Task directions. Output the listing word for word, minus images.

--- Data Enclosed Below ---

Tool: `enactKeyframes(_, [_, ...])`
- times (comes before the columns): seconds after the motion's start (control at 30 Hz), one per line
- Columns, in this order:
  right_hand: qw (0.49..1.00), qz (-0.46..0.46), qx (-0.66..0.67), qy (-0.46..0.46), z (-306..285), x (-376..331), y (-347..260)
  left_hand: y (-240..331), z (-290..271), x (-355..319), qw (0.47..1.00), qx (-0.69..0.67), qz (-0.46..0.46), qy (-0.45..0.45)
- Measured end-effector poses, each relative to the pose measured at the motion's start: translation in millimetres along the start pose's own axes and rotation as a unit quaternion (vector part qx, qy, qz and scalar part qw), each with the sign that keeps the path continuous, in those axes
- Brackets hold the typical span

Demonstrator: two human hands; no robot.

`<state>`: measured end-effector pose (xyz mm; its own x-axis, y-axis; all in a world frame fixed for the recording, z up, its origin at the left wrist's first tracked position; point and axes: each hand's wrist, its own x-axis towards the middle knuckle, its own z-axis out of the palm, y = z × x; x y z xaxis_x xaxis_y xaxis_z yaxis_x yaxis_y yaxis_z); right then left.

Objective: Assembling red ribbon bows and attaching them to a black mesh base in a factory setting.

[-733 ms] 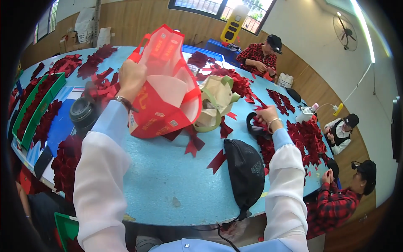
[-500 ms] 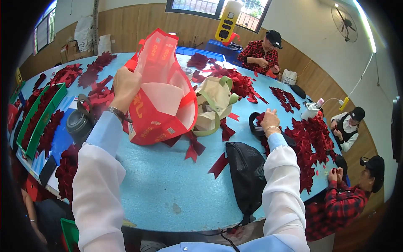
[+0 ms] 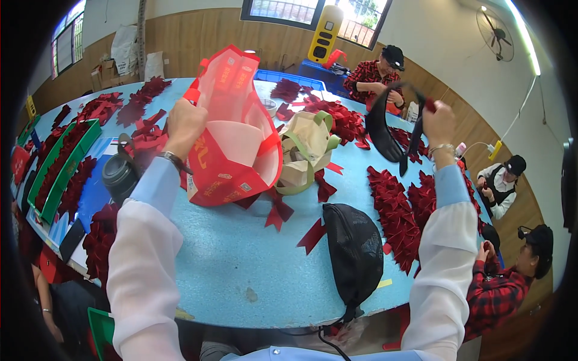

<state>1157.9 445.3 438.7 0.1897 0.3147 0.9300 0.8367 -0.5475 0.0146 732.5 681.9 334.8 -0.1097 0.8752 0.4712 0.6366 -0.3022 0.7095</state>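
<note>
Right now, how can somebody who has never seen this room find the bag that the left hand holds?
Start at the big blue table. Over its middle, the left hand lifts a red bag by its rim, mouth open toward the camera. Unlike the beige bag with green handles beside it and the black mesh bag lying nearer, it is bright red and raised.

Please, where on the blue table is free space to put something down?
The blue table is bare along its near edge, between the red gift bag and the black mesh pouch. Red bows crowd the right side, and more bows the far left.
</note>
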Motion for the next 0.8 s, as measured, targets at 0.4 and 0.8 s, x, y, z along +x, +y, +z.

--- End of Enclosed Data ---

Exercise response.
Tool: `enactKeyframes(_, [_, ...])`
- times (comes before the columns): seconds after the motion's start (control at 30 Hz), one per line
- Columns, in this order:
  right_hand: qw (0.49..1.00), qz (-0.46..0.46), qx (-0.66..0.67), qy (-0.46..0.46), z (-306..285), x (-376..331), y (-347..260)
  left_hand: y (-240..331), z (-290..271), x (-355..319), qw (0.47..1.00), qx (-0.69..0.67), qz (-0.46..0.46), qy (-0.45..0.45)
- Measured end-effector poses, each relative to the pose measured at the motion's start: translation in millimetres along the start pose's own axes and rotation as a unit quaternion (vector part qx, qy, qz and scalar part qw), each with the sign that keeps the path continuous, in those axes
- Brackets hold the typical span

Demonstrator: two human hands; no robot.

`<state>`: measured end-effector pose (xyz mm; its own x-axis, y-axis; all in a world frame fixed for the recording, z up, its origin at the left wrist's first tracked position; point and axes: each hand's wrist, its own x-axis towards the middle knuckle, its own z-axis out of the palm, y = z × x; x y z xaxis_x xaxis_y xaxis_z yaxis_x yaxis_y yaxis_z); right then left.

Objective: Assembling red ribbon bows and attaching them to a black mesh base in a factory setting.

[-733 ms] 
[-500 ms] 
[+0 ms] 

<state>1157.9 445.3 438.7 0.1897 0.3147 0.9300 0.8367 -0.5475 0.0146 732.5 681.9 334.8 -0.1097 0.8752 0.4712 0.6366 -0.3022 0.7095</state>
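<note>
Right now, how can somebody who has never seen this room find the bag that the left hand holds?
Start at the big blue table. Over its middle, the left hand lifts a red bag by its rim, mouth open toward the camera. Unlike the beige bag with green handles beside it and the black mesh bag lying nearer, it is bright red and raised.

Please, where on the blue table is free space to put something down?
The blue table is bare along its near edge, between the red gift bag and the black mesh pouch. Red bows crowd the right side, and more bows the far left.
</note>
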Motion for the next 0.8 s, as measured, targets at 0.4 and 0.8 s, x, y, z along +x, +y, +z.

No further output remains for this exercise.